President Obama is giving President-elect Trump a welcome gift: A pretty good economy.
Unemployment is at its lowest level since 2007.
Home prices are back at all-time highs.
Growth is picking up. The economy expanded at a 3.2% annual rate from July through September.
Even the middle class is (finally) getting a raise in pay.
"President Trump really is inheriting an economy that's pretty solid," said Kevin Hassett, an economist at the conservative American Enterprise Institute, on CNBC Friday.
The "Obama economy" deserves a "B or B+" grade, says Paul Ashworth, chief economist at Capital Economics.
Grading the Obama economy
That's not an A, but the economy is certainly better off than it was when Obama walked into the Oval Office in 2009. Back then, the country was in the midst of a deep financial crisis and recession. The very month Obama took office, nearly 800,000 Americans lost their jobs.

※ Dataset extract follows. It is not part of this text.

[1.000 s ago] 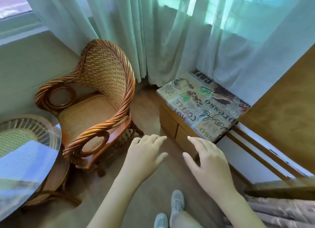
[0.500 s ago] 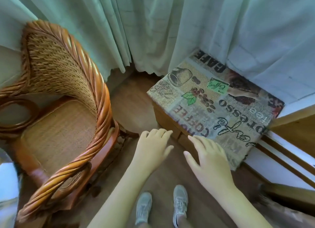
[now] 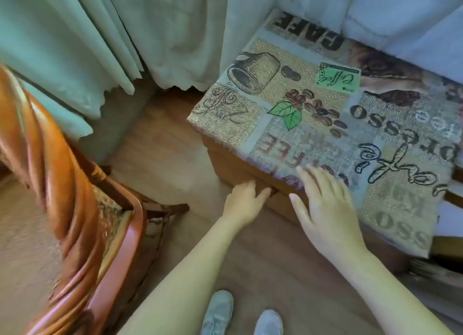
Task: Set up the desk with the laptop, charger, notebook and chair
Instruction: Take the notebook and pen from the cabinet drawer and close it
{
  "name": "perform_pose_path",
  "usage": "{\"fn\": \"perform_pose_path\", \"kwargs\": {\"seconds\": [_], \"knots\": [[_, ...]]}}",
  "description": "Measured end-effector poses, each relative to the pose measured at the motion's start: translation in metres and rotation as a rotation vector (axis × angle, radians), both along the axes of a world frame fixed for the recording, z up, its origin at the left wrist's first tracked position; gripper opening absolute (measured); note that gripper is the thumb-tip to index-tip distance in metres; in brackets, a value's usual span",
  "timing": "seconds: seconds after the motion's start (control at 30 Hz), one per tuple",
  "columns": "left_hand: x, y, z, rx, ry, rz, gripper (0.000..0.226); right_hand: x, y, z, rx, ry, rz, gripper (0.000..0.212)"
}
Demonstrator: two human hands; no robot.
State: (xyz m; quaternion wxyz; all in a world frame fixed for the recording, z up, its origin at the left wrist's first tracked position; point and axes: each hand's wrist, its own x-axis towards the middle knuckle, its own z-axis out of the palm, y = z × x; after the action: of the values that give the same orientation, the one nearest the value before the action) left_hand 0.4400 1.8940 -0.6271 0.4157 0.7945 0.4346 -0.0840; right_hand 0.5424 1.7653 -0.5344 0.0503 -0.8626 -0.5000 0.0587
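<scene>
Pale green curtains (image 3: 105, 41) hang to the wooden floor (image 3: 160, 144) behind a low wooden cabinet (image 3: 240, 169) topped with a coffee-print cushion (image 3: 325, 124). Your left hand (image 3: 244, 204) is at the cabinet's front edge, fingers curled against the wood. Your right hand (image 3: 325, 209) hovers spread and empty over the cushion's near edge. Left of you stands the rattan chair (image 3: 65, 209), blurred. Grey shoes (image 3: 240, 314) show below.
</scene>
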Motion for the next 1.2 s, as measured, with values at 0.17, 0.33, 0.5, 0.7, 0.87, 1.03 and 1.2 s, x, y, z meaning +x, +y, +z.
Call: {"fn": "perform_pose_path", "kwargs": {"seconds": [0.17,0.33,0.5,0.7,0.87,1.03,1.2], "knots": [[0.043,-0.010,-0.039,-0.592,-0.257,0.570,0.067,0.020,0.000,-0.033,0.012,-0.051,0.017,0.054],[0.072,-0.038,-0.040,-1.021,-0.518,0.995,0.081,0.024,-0.006,-0.052,-0.019,-0.136,0.041,0.062],[0.076,-0.038,-0.041,-0.974,-0.537,1.097,0.101,0.021,-0.008,-0.058,-0.015,-0.138,0.011,0.063],[0.076,-0.039,-0.058,-0.984,-0.642,0.984,0.124,0.020,-0.010,-0.058,-0.021,-0.137,0.002,0.066],[0.059,-0.052,-0.055,-0.974,-0.550,1.092,0.113,0.020,-0.009,-0.058,-0.025,-0.125,0.002,0.066],[0.031,-0.055,-0.051,-0.880,-0.488,1.099,0.092,0.017,-0.010,-0.058,-0.024,-0.113,-0.013,0.067],[0.000,-0.043,-0.016,0.403,-0.392,0.709,0.051,0.011,-0.011,-0.058,-0.037,-0.115,-0.040,0.068]]}}
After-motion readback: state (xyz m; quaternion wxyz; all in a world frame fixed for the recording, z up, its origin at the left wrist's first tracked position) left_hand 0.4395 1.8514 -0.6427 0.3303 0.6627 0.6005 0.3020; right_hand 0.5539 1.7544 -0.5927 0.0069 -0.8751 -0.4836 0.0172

Obama believes he hasn't received enough credit for the big turnaround.
"Anyone claiming that America's economy is in decline is peddling fiction," Obama said earlier this year.
Trump points to those left behind in recovery
Trump has repeatedly called the unemployment rate "a joke" and "a hoax." It's unclear whether he will change that message when he takes office. Then he would be able to take credit for keeping unemployment down -- or even causing it to go lower.

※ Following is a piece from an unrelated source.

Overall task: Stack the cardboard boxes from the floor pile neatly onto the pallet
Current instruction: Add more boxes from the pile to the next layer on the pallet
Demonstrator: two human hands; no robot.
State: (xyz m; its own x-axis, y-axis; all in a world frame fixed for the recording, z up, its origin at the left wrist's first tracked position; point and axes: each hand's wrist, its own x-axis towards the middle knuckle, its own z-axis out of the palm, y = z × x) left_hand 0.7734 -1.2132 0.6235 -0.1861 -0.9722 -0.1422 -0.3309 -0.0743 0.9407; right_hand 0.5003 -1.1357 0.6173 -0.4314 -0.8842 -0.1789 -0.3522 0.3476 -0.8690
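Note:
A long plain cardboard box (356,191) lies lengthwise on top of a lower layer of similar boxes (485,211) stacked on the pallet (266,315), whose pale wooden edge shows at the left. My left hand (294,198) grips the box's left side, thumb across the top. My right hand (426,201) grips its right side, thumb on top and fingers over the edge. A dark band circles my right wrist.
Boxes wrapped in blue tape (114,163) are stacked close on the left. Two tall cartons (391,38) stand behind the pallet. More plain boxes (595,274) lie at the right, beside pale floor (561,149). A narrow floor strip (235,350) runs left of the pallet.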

For now, Trump continues to hammer the Obama economy as terrible.
"Companies are not going to leave the United States anymore without consequences," Trump said at a speech at a Carrier factory in Indianapolis, Indiana. "We're losing so much."
While hiring has picked up rapidly under President Obama -- 2014 and 2015 were the best years of job growth since the late 1990s -- the gains have almost all come in the so-called "service sector," not in manufacturing and blue collar work.
"There are some people doing fabulously well and others on death's doorstep. And there's a heck of a gulf in between," says Mark Hamrick, senior economic analyst at Bankrate.com.
The U.S. has 54,000 fewer manufacturing jobs now than a year ago, according to the Labor Department.
Trump is trying to stem that decline. He and vice President-elect Mike Pence negotiated a deal with Carrier to keep about 1,000 jobs in Indiana. Some of those jobs would have gone to Mexico.
The Obama team counters that 1,000 jobs is small compared to the 178,000 jobs added in November alone. It was the 74th consecutive month of job gains under Obama.
Can Trump do better?
Trump and his new team of economic advisers promise to hypercharge U.S. growth. They say they can get it to 4% -- stronger than recent years when the economy has grown only 2%.
The question is how.
Trump wants big tax cuts for businesses and individuals. He's also planning to roll back regulation and spend more on roads and bridges.
Wall Street has given these plans a big thumbs up. The stock market rallied to record levels in November after Trump won the presidency. Business and consumer confidence has also shot up since the momentous win.
The big problem for Trump
There's just one catch: The U.S. economy has less potential to grow now than in the past, argues economist Ashworth.
Two key factors drive growth: More people entering the workforce and workers being more productive on the job.
Right now, the U.S. has an aging population and little appetite for much more immigration, so it's hard to see more workers flooding into the workforce. Trump likes to claim 94 million Americans are out of work and need jobs, but that's not correct. That number includes retirees, people in school and those who have chosen not to work in order to take care of their family.
In reality, about 2.1 million lost their jobs in recent years and appear to have simply given up looking. They are the hidden unemployed. Getting them jobs won't be easy as many jobs today require specialized skills.
Trump's big hope is to get productivity up by encouraging businesses to invest more in their factories, research and workers. Business investment has been one of the missing parts of the recovery.
"We're not quite there yet, but we've made a considerable amount of progress," says Ashworth.